• **YOUR OBJECTIVE**
Repeat exactly each line of the data provided below.

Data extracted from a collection
━━━━━━━━━━━━━━━━━━━━━━━━━━━━━━

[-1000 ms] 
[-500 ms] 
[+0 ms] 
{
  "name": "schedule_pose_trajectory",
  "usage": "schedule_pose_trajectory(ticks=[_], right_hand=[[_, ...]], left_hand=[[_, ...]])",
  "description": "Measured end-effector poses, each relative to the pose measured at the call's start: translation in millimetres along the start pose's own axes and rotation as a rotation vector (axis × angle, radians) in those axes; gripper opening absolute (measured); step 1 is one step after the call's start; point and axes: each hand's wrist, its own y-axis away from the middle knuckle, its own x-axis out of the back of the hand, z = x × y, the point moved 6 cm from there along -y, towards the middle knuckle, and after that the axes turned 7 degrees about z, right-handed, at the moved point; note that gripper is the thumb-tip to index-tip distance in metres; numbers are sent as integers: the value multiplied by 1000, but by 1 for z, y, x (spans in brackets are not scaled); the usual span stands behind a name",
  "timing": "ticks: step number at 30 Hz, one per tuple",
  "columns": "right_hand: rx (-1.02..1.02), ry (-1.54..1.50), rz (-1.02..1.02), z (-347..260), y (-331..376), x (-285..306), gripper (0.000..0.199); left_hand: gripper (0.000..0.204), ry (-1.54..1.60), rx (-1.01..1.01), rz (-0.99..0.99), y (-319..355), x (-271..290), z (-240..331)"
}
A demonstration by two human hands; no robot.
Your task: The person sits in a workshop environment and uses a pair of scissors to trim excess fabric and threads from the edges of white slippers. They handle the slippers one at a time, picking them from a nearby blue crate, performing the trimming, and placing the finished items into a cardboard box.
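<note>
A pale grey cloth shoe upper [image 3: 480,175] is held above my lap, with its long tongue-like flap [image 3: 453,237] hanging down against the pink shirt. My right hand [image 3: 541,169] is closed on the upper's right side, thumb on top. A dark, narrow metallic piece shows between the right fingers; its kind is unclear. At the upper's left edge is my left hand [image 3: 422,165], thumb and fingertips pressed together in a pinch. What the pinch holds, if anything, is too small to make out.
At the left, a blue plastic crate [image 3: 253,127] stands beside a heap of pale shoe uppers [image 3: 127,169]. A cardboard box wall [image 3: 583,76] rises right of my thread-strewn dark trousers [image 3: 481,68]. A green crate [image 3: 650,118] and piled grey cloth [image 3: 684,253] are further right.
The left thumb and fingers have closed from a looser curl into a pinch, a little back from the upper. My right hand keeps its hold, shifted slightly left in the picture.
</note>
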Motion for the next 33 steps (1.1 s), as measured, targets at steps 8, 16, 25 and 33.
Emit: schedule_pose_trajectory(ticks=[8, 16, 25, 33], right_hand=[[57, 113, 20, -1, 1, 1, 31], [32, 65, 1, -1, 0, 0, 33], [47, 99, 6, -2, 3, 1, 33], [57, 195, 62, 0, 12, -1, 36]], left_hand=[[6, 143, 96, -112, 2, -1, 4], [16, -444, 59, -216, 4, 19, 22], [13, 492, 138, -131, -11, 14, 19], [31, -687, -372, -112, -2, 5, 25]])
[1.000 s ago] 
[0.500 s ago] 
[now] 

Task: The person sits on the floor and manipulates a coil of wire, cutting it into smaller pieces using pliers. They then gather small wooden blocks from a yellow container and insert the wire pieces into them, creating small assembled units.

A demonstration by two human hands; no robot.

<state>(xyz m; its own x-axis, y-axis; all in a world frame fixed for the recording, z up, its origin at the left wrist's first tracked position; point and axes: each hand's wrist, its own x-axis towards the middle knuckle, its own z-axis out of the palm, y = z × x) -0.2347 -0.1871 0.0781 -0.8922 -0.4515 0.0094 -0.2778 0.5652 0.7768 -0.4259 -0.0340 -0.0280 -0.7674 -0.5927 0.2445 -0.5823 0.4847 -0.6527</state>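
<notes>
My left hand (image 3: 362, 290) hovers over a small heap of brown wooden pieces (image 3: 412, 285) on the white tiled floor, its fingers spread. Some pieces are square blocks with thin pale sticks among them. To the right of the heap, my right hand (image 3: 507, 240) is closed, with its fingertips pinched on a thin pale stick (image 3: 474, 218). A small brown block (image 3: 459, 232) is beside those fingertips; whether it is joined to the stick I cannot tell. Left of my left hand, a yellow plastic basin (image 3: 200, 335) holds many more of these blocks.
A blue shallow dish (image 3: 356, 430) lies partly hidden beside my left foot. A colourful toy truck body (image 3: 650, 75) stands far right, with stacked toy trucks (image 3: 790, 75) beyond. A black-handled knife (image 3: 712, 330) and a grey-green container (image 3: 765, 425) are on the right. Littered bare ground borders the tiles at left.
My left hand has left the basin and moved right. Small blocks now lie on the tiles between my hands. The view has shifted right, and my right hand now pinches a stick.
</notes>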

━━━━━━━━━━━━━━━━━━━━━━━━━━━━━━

• **WRITTEN REPLY**
[-1000 ms] 
[-500 ms] 
[+0 ms] 
{
  "name": "schedule_pose_trajectory",
  "usage": "schedule_pose_trajectory(ticks=[_], right_hand=[[_, ...]], left_hand=[[_, ...]])",
  "description": "Measured end-effector poses, each relative to the pose measured at the call's start: translation in millimetres along the start pose's own axes and rotation as a rotation vector (axis × angle, radians) in those axes; gripper opening absolute (measured); step 1 is one step after the call's start; point and axes: each hand's wrist, its own y-axis away from the middle knuckle, its own x-axis out of the back of the hand, z = x × y, the point moved 6 cm from there along -y, towards the middle knuckle, and after that the axes turned 7 degrees about z, right-handed, at the moved point; note that gripper is the thumb-tip to index-tip distance in metres; numbers are sent as integers: the value multiplied by 1000, but by 1 for z, y, x (spans in brackets are not scaled); the usual span stands behind a name",
  "timing": "ticks: step number at 30 Hz, one per tuple",
  "columns": "right_hand: rx (-1.02..1.02), ry (-1.54..1.50), rz (-1.02..1.02), z (-347..260), y (-331..376), x (-285..306), gripper (0.000..0.199); left_hand: gripper (0.000..0.204), ry (-1.54..1.60), rx (-1.01..1.01), rz (-0.99..0.99), y (-319..355), x (-271..290), z (-240..331)"
}
A demonstration by two human hands; no robot.
Your task: The person sits in a workshop environment and uses a pair of scissors to trim excess fabric and threads from the edges of white slippers. They handle the slippers one at a time, picking them from a nearby blue crate, performing the trimming, and placing the finished items into a cardboard box.
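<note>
A pale grey cloth shoe upper [image 3: 480,175] is held above my lap, with its long tongue-like flap [image 3: 453,237] hanging down against the pink shirt. My right hand [image 3: 541,169] is closed on the upper's right side, thumb on top. A dark, narrow metallic piece shows between the right fingers; its kind is unclear. At the upper's left edge is my left hand [image 3: 422,165], thumb and fingertips pressed together in a pinch. What the pinch holds, if anything, is too small to make out.
At the left, a blue plastic crate [image 3: 253,127] stands beside a heap of pale shoe uppers [image 3: 127,169]. A cardboard box wall [image 3: 583,76] rises right of my thread-strewn dark trousers [image 3: 481,68]. A green crate [image 3: 650,118] and piled grey cloth [image 3: 684,253] are further right.
The left thumb and fingers have closed from a looser curl into a pinch, a little back from the upper. My right hand keeps its hold, shifted slightly left in the picture.
</note>
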Motion for the next 33 steps (1.1 s), as measured, targets at steps 8, 16, 25 and 33.
Emit: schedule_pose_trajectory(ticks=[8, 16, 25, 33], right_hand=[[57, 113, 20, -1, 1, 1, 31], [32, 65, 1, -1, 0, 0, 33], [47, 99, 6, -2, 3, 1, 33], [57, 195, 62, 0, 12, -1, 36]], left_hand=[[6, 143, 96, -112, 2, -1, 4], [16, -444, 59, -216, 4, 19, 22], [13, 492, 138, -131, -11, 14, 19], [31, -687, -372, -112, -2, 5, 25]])
[1.000 s ago] 
[0.500 s ago] 
[now] 

Task: The person sits on the floor and manipulates a coil of wire, cutting it into smaller pieces using pliers. They then gather small wooden blocks from a yellow container and insert the wire pieces into them, creating small assembled units.

A demonstration by two human hands; no robot.

<state>(xyz m; its own x-axis, y-axis; all in a world frame fixed for the recording, z up, its origin at the left wrist's first tracked position; point and axes: each hand's wrist, its own x-axis towards the middle knuckle, its own z-axis out of the palm, y = z × x) -0.2347 -0.1871 0.0781 -0.8922 -0.4515 0.0094 -0.2778 0.5652 0.7768 -0.4259 -0.0340 -0.0280 -0.7674 -0.5927 0.2445 -0.5823 0.4847 -0.6527</state>
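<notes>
My left hand (image 3: 362, 290) hovers over a small heap of brown wooden pieces (image 3: 412, 285) on the white tiled floor, its fingers spread. Some pieces are square blocks with thin pale sticks among them. To the right of the heap, my right hand (image 3: 507, 240) is closed, with its fingertips pinched on a thin pale stick (image 3: 474, 218). A small brown block (image 3: 459, 232) is beside those fingertips; whether it is joined to the stick I cannot tell. Left of my left hand, a yellow plastic basin (image 3: 200, 335) holds many more of these blocks.
A blue shallow dish (image 3: 356, 430) lies partly hidden beside my left foot. A colourful toy truck body (image 3: 650, 75) stands far right, with stacked toy trucks (image 3: 790, 75) beyond. A black-handled knife (image 3: 712, 330) and a grey-green container (image 3: 765, 425) are on the right. Littered bare ground borders the tiles at left.
My left hand has left the basin and moved right. Small blocks now lie on the tiles between my hands. The view has shifted right, and my right hand now pinches a stick.
</notes>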

This answer is complete.